This past weekend a few friends and family gathered for a crafting retreat. We all met at one person’s house and proceeded to eat terrible food, drink too much coffee and wine (not together … mostly) and craft until we could barely see straight. A mix of scrapbookers, card makers, knitters and crocheters, we all took over a table and got to work.
Craft retreats can be a blast if you go into it with the right expectations, and this weekend I think we all nailed it. We each brought too many supplies (which always happens) but because there were a few pre-planned ideas on what to make and do, we all walked away with more accomplished than we’d planned.
One such planned project was for the knitters and crocheters. A few lovely ladies brought along parts of their yarn stash, and then I printed a few free hat patterns from Ravelry that a knitter or crocheter of any skill level would enjoy. People picked the colors they liked and the hat size they wanted to make, and we all got busy!
By providing just enough structure to the weekend without requiring folks to make or finish a specific thing, something amazing happened. Four women (about ½ of the crafters in attendance) managed to make 25 hats for Nebraska Hats For Hope Initiative in just three days!
An experienced crocheter, a few with moderate skills and one relative newbie to the game picked the yarn they loved and worked from patterns they felt comfortable with.
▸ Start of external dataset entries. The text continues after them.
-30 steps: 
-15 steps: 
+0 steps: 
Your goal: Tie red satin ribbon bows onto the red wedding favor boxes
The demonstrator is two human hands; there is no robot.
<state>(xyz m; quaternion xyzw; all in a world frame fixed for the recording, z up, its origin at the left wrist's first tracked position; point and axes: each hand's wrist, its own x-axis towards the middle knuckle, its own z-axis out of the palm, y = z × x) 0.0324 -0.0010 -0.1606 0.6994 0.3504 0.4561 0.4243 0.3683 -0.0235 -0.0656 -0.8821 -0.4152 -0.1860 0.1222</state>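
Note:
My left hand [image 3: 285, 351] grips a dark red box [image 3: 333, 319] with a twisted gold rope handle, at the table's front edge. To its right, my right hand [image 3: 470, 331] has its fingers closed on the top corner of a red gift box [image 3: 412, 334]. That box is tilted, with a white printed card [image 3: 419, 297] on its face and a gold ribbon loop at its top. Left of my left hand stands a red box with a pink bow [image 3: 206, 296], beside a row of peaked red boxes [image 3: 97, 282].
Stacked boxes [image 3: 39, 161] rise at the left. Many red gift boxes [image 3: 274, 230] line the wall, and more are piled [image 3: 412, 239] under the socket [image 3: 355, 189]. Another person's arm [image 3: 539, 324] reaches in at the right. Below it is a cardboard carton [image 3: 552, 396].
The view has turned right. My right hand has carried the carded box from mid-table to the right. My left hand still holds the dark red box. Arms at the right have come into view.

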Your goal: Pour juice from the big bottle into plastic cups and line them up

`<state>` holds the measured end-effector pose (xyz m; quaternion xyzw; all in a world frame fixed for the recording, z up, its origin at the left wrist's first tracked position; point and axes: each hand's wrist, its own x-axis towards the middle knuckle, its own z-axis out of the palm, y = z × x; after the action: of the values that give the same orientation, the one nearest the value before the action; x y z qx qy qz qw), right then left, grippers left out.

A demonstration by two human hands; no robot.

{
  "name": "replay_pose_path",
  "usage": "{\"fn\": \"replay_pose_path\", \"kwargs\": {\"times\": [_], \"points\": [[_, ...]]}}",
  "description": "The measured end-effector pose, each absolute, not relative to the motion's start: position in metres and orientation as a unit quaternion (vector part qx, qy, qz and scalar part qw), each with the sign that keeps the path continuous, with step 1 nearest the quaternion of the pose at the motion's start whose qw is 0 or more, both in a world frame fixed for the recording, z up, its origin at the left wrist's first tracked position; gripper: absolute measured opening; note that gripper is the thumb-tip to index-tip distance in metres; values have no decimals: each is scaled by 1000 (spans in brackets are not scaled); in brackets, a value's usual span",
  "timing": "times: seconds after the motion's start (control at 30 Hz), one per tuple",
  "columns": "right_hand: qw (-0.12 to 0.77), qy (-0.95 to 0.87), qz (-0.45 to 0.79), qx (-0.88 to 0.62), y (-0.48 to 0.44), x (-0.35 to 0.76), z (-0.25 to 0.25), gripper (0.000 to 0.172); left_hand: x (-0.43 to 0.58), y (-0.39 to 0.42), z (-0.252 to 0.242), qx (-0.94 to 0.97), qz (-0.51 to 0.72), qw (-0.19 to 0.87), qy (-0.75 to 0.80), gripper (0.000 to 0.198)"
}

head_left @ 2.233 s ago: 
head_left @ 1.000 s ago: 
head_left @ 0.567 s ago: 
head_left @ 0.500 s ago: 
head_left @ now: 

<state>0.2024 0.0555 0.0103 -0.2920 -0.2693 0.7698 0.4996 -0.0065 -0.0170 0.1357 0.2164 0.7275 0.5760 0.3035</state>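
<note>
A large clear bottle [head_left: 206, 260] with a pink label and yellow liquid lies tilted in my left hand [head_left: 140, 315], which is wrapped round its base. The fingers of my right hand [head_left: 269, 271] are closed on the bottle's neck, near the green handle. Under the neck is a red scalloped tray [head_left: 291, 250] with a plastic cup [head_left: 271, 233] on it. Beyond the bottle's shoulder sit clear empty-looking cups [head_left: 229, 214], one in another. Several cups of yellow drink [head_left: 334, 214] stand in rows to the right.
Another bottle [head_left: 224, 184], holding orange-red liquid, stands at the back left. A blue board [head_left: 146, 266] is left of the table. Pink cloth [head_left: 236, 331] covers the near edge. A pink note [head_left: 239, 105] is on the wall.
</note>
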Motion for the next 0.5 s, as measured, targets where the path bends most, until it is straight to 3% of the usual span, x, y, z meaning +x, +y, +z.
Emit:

Skill sets were challenged just enough to make the process of making the hats a fun activity, and everyone ended up with piles of amazing hats in front of them!
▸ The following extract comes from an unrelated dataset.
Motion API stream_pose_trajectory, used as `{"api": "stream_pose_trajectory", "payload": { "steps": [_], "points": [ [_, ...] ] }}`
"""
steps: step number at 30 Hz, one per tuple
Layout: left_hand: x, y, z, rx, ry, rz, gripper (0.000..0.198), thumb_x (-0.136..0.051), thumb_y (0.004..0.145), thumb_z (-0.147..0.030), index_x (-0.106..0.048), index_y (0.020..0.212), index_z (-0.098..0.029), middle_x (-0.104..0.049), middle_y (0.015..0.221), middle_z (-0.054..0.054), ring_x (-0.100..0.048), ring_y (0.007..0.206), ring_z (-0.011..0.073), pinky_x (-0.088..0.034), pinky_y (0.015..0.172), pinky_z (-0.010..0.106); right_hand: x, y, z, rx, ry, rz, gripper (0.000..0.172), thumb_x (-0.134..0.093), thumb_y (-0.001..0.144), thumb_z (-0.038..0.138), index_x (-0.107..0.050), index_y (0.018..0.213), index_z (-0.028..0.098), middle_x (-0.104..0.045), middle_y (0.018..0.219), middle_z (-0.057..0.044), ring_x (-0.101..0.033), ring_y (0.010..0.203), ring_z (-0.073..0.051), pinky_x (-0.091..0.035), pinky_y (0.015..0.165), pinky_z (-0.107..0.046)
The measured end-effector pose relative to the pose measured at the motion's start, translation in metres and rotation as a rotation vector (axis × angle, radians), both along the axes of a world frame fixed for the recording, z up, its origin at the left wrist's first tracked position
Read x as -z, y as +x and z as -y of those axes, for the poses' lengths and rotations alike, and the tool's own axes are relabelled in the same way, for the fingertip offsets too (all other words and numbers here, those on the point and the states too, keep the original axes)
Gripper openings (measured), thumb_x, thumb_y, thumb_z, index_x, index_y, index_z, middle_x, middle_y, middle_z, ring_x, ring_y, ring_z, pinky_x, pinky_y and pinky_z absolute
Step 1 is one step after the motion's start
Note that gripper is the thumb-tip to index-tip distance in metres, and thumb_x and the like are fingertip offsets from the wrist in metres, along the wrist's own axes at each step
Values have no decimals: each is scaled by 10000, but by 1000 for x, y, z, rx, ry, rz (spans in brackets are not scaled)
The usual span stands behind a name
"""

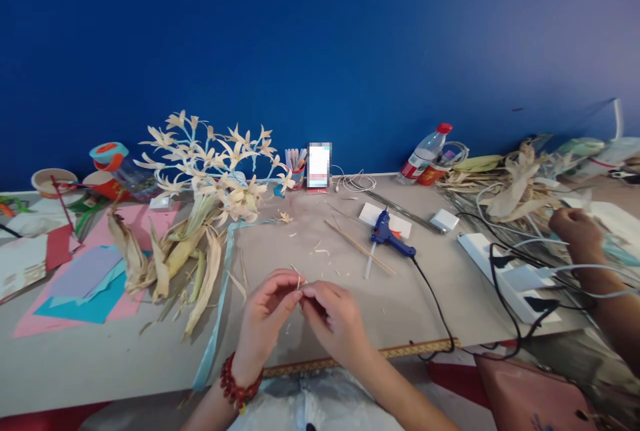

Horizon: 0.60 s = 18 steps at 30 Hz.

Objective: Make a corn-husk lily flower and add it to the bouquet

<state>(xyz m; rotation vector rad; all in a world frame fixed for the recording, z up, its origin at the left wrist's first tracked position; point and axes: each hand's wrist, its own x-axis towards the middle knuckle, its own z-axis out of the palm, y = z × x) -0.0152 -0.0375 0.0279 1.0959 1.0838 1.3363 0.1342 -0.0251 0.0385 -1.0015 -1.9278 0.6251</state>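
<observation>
fingers (287, 302) on strip (299, 281); glue gun (384, 230)

No lettering can be read. The phone (319, 166) shows a pixelated screen. Right of the phone, the red-and-white label on the bottle (424, 154) is too small to decipher; far left of the phone, yellow marks on 1 red cup (106, 184) are blurred.

Look here, red beaded bracelet (241, 381) circling left wrist (247, 359), chunky rows, small yellow bit (243, 410) beneath! Forearms (395, 384) bare; below, pale grey-blue clothing (333, 404), creased.
</observation>
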Motion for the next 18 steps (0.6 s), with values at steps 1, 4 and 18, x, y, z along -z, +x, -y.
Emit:
{"api": "stream_pose_trajectory", "payload": {
  "steps": [1,4,18],
  "points": [
    [1,1,0,-6,-19,36,119,-668,838,-212,-695,953,-205,-671,1018,48,-621,982,175,-486,896,279,0,0,0,2,20,24,106,-519,884,134,-600,881,202,-653,723,-30,-567,609,-146,-425,594,-243],
    [3,3,-1,-3,-75,156,87,-690,818,-198,-682,905,-199,-676,960,31,-626,924,154,-492,856,256,0,0,-1,11,53,49,98,-524,883,134,-593,859,199,-639,691,-25,-554,583,-144,-418,576,-243],
    [-4,-5,3,20,30,-164,88,-537,927,-264,-592,937,-197,-637,865,22,-601,817,148,-478,753,255,-4,2,-2,41,-56,-28,95,-546,899,175,-625,942,208,-668,711,-13,-569,590,-137,-431,575,-238]
  ]
}}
I don’t expect any of these women will turn into full-time hat makers. They may not pick up another hat pattern for months, possibly not until our next crafty gathering. But these 25 hats will make a huge difference in the lives of some folks around Omaha. In the past I’d shied away from the idea of a knit-in or a weekend crafting party where folks made hats, but after this weekend I walked away with enough knowledge to know planning an event like this isn’t as difficult as I’d thought.
You need a few basic things to host a successful craft-in for charity –
1. A venue. People need comfy chairs, a bit of desk or table space in front of them for their patterns, a drink, and whatever else they need to feel comfy and productive. You’ll need enough outlets for folks who want to have computers open, and a place for folks to pee when necessary. If it’s an overnight event, folks will need someplace to sleep.
2. More than enough yarn. I love that people didn’t have to use their own yarn stashes for these charity hats, and I loved that people brought bins of yarn for public use. Having a variety of yarn in different weights and colors means folks won’t have to craft a hat they don’t enjoy making from start to finish, and providing at least some of that yarn means new crafters won’t feel the pressure to bring anything along.
3. Plenty of patterns. We ended up printing out half a dozen free patterns, with copies for each person who wanted one, over the course of the weekend. This meant quick access to patterns featuring a variety of stitch patterns and skill levels. Because I’m on Ravelry all the time anyhow I just jumped on as the ladies asked for a new pattern, but when I do this again I’ll bring a bunch already printed up. That’s it!
If you want your craft event to be more formal you may want other things as well but having space, yarn and patterns is all you really need to get folks excited to make hats for a day or a weekend, and end up with a pile of hats to give away! While I may look at knitting hats and giving them away like a full time job, you don’t have to do the same in order to effectively change the world. In fact, simply committing to knitting one hat, or hats for one day or weekend, can do just as much good as my lofty (and a bit crazy) goals.